Re: [BREAKAGE] Since 4.18, kernel sets SB_I_NODEV implicitly on userns mounts, breaking systemd-nspawn
From: Gabriel C
Date: Sat Dec 22 2018 - 16:00:12 EST
Added some people to CC that might want to see this..
Am Sa., 22. Dez. 2018 um 19:14 Uhr schrieb Ellie Reeves <ellierevves@xxxxxxxxx>:
>
> Hi,
> first off, allow me to express that this is my first time ever writing
> on such a mailing list, and that if something is unclear or you would
> need more information, just let me know.
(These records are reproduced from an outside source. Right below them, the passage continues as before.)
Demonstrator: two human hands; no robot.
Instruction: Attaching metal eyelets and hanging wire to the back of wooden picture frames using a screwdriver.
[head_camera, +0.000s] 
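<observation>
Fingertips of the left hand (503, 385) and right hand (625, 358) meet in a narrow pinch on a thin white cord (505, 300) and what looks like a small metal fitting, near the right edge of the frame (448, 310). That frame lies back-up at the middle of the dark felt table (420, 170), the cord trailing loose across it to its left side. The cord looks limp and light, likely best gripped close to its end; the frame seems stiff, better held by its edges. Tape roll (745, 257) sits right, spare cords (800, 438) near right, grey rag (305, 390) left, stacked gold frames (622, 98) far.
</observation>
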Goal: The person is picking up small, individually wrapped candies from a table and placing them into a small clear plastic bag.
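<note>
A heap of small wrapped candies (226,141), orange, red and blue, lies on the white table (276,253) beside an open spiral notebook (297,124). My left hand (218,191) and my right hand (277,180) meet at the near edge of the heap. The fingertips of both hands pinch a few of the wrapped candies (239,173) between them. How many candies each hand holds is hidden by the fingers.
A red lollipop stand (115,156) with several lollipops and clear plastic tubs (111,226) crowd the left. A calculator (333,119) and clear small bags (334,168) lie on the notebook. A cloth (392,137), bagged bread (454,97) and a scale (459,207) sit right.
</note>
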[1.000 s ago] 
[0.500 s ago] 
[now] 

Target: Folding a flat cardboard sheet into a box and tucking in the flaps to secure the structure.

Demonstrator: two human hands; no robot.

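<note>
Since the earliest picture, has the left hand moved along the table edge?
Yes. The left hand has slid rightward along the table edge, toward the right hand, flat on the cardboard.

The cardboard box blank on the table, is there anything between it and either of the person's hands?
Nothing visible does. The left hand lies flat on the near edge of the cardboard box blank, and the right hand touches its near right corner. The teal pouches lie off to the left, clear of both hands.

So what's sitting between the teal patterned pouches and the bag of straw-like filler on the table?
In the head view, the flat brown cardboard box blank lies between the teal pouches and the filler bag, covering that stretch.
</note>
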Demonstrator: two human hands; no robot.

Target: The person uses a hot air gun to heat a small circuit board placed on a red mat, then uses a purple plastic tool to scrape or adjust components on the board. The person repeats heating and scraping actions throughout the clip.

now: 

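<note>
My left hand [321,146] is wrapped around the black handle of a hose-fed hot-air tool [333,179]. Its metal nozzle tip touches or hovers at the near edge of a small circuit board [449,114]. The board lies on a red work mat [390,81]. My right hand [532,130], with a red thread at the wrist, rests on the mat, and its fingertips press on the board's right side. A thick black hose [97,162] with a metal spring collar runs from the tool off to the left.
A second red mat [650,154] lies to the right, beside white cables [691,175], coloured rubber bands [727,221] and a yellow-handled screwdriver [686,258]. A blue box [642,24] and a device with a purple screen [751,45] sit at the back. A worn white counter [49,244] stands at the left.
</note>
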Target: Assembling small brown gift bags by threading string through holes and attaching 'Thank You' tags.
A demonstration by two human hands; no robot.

> I write to this list in hoping to see this change reverted. The linux
> kernel always said it would avoid breaking user namespace as much as
> possible, and yet this is what happens. I was hence very much surprised
> when my perfectly working containers on systemd-nspawn which makes use
> of userns by default, stopped working from one day to the next, till I
> identified the problem as being kernel >= 4.18. This container is in
> production, hence the annoyance it was. From one day to the next the
> container started failing with stranges problems:
>
> * nginx, dovecot, postgresql, and postfix complained about getting
> permission denied on /dev/null even though it appeared perfectly normal
> to me, the correct permissions, all that
> * /var was also acting very strangely, getting a lot of permission
> denied or operation not supported messages.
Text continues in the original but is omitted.